Мне хотелось узнать, что такое День памяти Катастрофы в Тель-Авиве. Седьмого апреля на закате
молниеносно закрылись все кафешки и супермаркеты, я даже не успела купить поминальную свечу в жестяной баночке, впрочем, дома есть обычная. Но более всего мне было важно увидеть их знаменитую минуту молчания, когда над городом звучит сирена и всё останавливается. Я завела будильник, зарядила лейку, и в десять утра пришла на площадь Маген Давид.Вынуждена признать, что не смогу быть журналистом: я выключила камеру через двадцать секунд. Тут всё очень просто, есть вещи, в которых невозможно быть наблюдателем.
Поэтому я не покажу вам, как останавливается Кинг Джордж и Аленби, как медленно поднимаются с лавочек даже самые дряхлые старички, которые целыми дням сплетничают и дремлют на рыночной площади; вы не услышите сирену, которая не такая уж и громкая, заметно тише, чем при обстрелах; не увидите одинокого велосипедиста, который спокойно катит по пустой дороге – на него никто не обращает внимания, это его выбор; и то, как улица зашевелилась через минуту, я тоже не снимала.
Побыть внутри этой толпы мне было важней, чем сделать ролик для поста в Живом Журнале.
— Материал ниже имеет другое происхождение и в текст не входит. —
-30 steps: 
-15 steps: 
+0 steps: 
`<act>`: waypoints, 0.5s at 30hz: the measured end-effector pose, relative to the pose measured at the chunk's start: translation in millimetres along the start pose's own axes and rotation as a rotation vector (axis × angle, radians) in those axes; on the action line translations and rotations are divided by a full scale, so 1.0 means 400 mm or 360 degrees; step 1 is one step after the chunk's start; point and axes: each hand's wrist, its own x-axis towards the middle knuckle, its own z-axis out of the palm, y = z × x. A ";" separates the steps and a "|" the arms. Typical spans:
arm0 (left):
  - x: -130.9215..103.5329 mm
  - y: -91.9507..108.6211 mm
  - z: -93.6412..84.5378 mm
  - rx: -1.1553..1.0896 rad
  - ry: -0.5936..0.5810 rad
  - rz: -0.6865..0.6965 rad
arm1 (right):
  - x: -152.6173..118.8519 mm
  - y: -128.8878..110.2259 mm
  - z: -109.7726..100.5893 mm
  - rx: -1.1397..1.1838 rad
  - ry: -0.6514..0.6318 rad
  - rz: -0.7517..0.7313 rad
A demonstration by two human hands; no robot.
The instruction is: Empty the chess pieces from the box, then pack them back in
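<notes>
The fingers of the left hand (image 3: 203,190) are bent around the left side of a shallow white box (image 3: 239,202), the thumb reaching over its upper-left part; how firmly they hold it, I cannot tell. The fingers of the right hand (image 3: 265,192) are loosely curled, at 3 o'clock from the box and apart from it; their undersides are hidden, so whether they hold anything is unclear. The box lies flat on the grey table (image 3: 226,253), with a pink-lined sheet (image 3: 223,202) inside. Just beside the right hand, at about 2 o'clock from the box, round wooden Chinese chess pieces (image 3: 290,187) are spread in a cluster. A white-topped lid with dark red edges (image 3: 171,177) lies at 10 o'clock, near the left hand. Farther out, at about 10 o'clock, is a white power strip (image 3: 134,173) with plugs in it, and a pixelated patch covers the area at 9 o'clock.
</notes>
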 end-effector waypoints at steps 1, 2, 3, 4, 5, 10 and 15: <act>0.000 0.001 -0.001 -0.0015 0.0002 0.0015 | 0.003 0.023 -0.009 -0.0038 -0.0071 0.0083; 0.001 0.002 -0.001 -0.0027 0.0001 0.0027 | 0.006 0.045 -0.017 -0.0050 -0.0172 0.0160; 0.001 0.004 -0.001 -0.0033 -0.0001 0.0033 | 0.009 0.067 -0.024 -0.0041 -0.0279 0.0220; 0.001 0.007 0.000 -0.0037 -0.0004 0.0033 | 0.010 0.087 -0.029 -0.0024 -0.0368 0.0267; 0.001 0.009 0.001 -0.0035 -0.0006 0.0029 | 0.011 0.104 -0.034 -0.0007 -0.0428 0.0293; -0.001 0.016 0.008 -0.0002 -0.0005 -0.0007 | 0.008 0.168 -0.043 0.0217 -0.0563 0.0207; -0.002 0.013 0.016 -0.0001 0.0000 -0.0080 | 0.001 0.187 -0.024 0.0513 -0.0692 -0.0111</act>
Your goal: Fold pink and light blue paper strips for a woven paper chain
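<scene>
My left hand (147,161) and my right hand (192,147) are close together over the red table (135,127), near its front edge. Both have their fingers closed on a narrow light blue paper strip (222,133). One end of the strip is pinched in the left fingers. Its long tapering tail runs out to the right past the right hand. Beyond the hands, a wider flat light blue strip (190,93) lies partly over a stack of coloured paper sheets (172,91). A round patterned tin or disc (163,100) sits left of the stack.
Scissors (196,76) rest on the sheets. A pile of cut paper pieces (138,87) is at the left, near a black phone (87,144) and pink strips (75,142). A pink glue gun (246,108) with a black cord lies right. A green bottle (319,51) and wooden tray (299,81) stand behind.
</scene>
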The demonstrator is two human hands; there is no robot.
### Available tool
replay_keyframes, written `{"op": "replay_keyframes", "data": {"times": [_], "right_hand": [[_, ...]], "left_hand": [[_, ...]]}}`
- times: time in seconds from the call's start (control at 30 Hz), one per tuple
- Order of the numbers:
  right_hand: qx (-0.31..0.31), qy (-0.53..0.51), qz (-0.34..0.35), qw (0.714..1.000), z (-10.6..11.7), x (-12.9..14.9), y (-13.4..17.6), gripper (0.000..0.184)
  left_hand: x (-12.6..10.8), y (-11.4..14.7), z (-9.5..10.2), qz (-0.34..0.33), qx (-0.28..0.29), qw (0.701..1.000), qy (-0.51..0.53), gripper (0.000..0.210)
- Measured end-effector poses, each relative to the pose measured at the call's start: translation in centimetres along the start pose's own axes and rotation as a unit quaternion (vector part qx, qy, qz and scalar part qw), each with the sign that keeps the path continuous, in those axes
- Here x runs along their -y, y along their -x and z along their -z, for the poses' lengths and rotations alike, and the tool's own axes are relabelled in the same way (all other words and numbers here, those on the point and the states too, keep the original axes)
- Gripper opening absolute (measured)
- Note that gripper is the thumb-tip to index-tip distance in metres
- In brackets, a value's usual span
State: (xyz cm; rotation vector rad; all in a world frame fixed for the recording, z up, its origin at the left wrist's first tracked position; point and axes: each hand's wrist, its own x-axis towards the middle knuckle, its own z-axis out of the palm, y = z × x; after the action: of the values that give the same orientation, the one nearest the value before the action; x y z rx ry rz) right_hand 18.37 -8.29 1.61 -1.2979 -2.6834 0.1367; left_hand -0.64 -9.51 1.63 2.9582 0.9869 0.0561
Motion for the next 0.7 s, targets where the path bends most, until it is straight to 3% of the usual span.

Там, внутри, совершенно отсутствует пафос, естественный для официальных дат. Не знаю, о чём думают люди вокруг, может, вежливо пережидают минуту. Но эта остановка и молчание создают ощутимую паузу во времени, колодец, ведущий в прошлое; и те, кому это нужно, сумеют дотянуться, встретиться мыслью и взглядом с людьми, отделёнными десятилетиями и смертью. Может быть, это даёт им силы; может быть, это давало силы тем, кто думал о живых, умирая, – точно знают только те, кто выбрал вспоминать.
Любить еврея
В детстве где-то встретила фразу: «Быть поэтом, любить поэта и смеяться над поэтом – одинаково гибельно» – уж не знаю, где, но, судя по характеру моего чтения тех лет, примерно в «Таис Афинской». Так вот, если адаптировать её для моего случая и чуть снизить пафос, смысл не утратится: «Быть евреем, любить еврея и смеяться над евреем – одинаково хлопотно».
Как-то вышло, что всю жизнь я занимаюсь в основном вторым пунктом. Первая любовь, первый муж, второй муж и так далее. Так что плюсы, минусы, подводные камни – это ко мне.
Все они были, безусловно, так себе евреи, в которых аутентичного – только нос и фамилия. Казалось бы, обычные московские, сибирские и украинские парни, которые скорей привнесут в твою жизнь сало, а не мацу. Но раньше или позже обнаруживались некие общие черты.
Однажды выясняется, что тётя Соня из Бердичева – это не фольклорный персонаж, а суровая реальность, и отныне – твоя, и она уже спит в проходной комнате, и шесть её чемоданов тоже там. Тётя Соня у нас проездом и ненадолго, буквально дней на пять, но надо быть готовым перевидать много других родственников.
Если еврейский мальчик не ушёл от мамы лет в семнадцать, он не уйдёт от неё никогда. Только подростковый максимализм способен выгнать порядочного ребёнка из родной семьи, если же момент упущен, вам будет крайне сложно стать главной женщиной его жизни. Я не говорю «почти невозможно» только из вежливости.
Зато уж если вы ею стали, существует другая крайность. В вашем мужчине может случайно проснуться еврейская бабушка. Ой, как они умеют заботиться. И я даже не говорю, что это плохо. Но анекдот «Я замёрз?» – «Нет, ты хочешь кушать!» вас перестанет смешить очень быстро.